- _WORK REQUEST_
Below is a block of entries; repeat exactly the lines starting at the line that contains "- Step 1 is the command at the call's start" and ending at the line that contains "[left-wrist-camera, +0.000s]", both included.

- _DATA RECORDS_
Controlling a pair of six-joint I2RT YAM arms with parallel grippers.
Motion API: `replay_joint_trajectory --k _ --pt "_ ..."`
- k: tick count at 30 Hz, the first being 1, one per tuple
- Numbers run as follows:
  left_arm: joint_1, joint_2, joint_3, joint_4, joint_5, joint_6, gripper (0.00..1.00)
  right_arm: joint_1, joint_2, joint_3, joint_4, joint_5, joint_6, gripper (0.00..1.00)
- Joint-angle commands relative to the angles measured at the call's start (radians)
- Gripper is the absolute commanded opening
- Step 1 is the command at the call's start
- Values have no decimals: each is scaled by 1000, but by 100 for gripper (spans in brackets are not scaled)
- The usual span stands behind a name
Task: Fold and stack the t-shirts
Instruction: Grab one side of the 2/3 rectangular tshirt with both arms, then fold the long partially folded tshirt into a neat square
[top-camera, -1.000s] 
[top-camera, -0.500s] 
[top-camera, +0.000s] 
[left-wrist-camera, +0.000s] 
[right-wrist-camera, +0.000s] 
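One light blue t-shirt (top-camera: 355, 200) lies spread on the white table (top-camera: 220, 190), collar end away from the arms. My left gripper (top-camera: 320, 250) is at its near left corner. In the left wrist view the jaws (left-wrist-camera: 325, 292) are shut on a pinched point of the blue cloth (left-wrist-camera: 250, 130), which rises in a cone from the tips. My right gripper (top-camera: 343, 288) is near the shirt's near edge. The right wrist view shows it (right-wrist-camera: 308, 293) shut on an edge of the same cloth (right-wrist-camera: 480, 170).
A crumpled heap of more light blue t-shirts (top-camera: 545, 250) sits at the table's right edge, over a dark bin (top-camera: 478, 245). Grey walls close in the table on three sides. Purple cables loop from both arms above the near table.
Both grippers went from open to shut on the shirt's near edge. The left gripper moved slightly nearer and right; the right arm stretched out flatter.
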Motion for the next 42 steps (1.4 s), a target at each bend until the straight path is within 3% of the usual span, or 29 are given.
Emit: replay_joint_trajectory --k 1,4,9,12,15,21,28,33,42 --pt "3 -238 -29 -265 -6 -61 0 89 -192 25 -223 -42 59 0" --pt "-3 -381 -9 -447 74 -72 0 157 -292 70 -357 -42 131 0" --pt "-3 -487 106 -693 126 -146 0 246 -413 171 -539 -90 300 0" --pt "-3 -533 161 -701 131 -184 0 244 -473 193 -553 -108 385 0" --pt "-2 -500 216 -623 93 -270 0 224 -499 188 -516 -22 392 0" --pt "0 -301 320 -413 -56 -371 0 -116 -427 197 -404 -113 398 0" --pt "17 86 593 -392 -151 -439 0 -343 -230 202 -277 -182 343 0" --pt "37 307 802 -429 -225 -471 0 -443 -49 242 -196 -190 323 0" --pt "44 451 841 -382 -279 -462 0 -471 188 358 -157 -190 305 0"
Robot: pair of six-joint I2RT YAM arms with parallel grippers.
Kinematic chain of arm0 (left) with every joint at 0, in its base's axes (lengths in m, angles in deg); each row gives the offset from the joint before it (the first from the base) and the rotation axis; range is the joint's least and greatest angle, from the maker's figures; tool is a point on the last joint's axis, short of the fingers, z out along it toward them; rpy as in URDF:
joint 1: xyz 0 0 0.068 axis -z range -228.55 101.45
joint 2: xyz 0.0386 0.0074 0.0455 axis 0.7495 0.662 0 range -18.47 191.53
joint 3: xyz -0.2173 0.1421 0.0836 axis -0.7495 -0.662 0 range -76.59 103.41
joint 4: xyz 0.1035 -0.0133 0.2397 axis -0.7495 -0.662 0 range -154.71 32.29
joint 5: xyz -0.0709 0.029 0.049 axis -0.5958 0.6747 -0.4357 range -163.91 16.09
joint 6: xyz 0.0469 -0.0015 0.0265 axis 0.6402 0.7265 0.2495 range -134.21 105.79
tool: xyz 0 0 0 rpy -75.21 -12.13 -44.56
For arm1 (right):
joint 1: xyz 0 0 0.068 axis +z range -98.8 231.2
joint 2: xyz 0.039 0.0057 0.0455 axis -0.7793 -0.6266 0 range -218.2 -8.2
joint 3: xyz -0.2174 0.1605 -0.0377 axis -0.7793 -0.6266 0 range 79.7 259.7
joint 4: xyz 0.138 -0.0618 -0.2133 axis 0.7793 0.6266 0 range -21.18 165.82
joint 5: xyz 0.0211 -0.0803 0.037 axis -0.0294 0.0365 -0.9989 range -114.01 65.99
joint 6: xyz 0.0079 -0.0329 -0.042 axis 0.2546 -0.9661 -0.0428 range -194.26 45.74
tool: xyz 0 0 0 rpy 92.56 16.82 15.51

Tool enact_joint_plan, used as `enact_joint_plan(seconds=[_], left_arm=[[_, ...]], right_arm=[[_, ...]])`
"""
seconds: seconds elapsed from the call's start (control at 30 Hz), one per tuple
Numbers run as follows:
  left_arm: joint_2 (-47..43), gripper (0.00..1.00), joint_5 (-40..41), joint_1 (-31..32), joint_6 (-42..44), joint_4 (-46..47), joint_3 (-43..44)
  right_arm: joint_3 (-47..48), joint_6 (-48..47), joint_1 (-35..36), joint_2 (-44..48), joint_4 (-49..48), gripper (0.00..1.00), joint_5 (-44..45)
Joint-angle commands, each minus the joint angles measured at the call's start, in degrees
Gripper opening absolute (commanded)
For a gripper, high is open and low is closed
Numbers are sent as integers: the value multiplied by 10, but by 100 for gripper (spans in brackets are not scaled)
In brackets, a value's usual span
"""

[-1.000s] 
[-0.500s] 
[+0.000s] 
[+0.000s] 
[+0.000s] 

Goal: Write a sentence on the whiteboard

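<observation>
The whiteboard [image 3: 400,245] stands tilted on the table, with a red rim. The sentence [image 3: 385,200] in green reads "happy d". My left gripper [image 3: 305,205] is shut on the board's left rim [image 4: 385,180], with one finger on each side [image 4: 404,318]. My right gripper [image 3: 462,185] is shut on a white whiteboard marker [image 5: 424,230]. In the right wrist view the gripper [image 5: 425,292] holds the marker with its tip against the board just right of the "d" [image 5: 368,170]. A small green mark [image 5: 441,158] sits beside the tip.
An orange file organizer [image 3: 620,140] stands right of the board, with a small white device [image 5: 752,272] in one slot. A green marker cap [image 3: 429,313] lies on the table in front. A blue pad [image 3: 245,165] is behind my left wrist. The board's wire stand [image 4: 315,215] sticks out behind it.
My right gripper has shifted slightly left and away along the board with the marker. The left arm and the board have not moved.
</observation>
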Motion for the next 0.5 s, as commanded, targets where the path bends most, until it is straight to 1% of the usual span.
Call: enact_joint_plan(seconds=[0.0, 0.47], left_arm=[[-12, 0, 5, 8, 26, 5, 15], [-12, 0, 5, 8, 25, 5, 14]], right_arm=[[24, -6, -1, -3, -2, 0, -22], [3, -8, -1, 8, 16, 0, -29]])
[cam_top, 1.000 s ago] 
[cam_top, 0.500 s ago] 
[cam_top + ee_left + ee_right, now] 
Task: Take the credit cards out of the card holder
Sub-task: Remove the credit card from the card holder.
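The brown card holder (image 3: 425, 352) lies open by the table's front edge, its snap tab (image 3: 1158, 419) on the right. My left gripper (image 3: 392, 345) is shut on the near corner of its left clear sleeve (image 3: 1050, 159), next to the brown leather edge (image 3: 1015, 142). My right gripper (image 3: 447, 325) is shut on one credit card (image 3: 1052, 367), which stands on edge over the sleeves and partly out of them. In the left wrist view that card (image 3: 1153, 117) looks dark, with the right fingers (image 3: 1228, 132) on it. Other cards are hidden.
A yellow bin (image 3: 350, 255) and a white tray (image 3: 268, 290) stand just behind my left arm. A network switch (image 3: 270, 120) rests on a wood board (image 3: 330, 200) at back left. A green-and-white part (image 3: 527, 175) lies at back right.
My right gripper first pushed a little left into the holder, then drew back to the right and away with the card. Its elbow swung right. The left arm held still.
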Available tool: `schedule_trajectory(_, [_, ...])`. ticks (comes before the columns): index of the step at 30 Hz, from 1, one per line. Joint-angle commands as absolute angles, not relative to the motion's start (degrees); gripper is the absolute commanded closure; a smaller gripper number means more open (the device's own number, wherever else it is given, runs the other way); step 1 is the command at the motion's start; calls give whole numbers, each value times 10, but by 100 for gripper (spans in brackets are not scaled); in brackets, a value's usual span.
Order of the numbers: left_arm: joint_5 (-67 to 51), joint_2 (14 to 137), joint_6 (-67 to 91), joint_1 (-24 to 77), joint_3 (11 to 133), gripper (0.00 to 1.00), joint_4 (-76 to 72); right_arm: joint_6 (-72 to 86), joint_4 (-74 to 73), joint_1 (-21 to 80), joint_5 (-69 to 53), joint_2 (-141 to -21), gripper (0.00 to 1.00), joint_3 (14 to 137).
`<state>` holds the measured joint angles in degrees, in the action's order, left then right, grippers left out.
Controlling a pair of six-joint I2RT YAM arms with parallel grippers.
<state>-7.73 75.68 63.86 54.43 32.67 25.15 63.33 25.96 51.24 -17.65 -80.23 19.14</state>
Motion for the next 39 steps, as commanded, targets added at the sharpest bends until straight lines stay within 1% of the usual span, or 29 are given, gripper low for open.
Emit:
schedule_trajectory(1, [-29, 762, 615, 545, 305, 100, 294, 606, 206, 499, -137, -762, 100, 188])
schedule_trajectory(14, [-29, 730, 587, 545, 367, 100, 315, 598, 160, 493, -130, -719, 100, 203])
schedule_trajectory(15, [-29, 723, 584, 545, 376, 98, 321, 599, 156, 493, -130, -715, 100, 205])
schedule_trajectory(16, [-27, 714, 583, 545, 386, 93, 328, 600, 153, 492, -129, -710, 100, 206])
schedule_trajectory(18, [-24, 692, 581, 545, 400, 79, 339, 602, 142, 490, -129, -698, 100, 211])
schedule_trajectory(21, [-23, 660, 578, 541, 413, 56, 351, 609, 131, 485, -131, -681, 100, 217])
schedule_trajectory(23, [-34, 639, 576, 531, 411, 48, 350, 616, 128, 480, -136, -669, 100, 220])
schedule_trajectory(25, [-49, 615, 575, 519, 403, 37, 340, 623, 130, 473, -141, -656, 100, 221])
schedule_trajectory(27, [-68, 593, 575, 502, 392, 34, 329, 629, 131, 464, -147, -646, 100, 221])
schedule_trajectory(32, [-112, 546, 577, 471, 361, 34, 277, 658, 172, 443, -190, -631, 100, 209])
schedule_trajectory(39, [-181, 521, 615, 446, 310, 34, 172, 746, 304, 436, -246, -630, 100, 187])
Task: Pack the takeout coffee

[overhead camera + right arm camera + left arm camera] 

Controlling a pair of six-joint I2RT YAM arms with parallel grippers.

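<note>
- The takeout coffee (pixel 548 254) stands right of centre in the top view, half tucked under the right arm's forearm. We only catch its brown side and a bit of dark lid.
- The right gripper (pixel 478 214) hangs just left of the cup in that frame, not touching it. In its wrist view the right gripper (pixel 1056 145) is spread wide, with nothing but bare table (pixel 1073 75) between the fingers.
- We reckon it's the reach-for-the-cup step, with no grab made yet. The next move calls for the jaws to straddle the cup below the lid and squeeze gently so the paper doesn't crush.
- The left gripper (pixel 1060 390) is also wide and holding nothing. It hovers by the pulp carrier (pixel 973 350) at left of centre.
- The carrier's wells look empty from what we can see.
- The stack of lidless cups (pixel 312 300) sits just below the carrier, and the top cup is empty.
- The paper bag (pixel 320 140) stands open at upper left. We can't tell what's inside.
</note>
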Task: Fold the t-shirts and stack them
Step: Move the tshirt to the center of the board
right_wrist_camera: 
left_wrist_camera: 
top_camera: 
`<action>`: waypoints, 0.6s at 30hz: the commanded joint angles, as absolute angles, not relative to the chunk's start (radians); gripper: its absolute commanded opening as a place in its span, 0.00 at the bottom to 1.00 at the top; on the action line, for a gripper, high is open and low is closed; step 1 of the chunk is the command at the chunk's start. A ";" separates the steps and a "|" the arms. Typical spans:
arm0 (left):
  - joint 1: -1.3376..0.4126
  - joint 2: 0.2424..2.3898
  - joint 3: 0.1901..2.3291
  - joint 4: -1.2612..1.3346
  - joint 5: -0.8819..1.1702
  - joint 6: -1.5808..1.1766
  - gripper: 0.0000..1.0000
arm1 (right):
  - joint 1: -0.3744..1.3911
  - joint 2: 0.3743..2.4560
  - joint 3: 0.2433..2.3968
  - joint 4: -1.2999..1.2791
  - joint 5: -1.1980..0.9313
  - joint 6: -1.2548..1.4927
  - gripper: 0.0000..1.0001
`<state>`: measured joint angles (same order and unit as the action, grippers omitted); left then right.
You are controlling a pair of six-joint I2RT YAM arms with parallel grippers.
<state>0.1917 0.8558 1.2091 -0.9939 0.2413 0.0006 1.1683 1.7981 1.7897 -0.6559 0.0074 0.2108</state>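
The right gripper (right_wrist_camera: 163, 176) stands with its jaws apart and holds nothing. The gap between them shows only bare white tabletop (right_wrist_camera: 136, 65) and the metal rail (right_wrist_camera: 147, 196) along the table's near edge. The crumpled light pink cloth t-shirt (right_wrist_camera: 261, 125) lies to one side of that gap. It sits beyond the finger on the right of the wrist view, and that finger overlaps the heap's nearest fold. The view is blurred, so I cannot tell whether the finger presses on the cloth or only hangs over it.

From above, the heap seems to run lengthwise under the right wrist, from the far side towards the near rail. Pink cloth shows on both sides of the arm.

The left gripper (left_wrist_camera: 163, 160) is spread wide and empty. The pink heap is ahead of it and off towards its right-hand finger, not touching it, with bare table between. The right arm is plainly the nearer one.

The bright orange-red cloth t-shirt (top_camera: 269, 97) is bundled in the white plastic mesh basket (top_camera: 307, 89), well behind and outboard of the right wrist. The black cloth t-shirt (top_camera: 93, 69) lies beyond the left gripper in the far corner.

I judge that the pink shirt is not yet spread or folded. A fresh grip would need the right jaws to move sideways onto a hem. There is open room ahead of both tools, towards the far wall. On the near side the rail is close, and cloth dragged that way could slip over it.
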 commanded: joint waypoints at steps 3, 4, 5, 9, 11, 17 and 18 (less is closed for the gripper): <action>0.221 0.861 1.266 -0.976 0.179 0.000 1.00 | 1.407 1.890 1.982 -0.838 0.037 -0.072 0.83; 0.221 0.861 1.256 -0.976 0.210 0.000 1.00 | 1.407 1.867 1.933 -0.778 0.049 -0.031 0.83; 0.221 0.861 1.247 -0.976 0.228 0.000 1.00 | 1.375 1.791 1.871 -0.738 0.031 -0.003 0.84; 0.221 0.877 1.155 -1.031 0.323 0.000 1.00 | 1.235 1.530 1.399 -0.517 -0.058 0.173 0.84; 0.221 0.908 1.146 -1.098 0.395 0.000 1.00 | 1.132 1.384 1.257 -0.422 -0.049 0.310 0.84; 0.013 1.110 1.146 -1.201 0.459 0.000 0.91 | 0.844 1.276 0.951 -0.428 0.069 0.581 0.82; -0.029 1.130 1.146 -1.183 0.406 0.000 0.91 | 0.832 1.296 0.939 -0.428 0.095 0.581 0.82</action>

- _ANSWER BOX_
- Step 1 is the command at the call's start
- Values have no decimals: each is scaled by 1000, but by 100 for gripper (spans in brackets are not scaled)
- The usual span stands behind a name
Task: Fold and stack the t-shirts
Instruction: Grab one side of the 2/3 rectangular tshirt with both arms, then fold the long partially folded tshirt into a neat square
[top-camera, -1.000s] 
[top-camera, -0.500s] 
[top-camera, +0.000s] 
[left-wrist-camera, +0.000s] 

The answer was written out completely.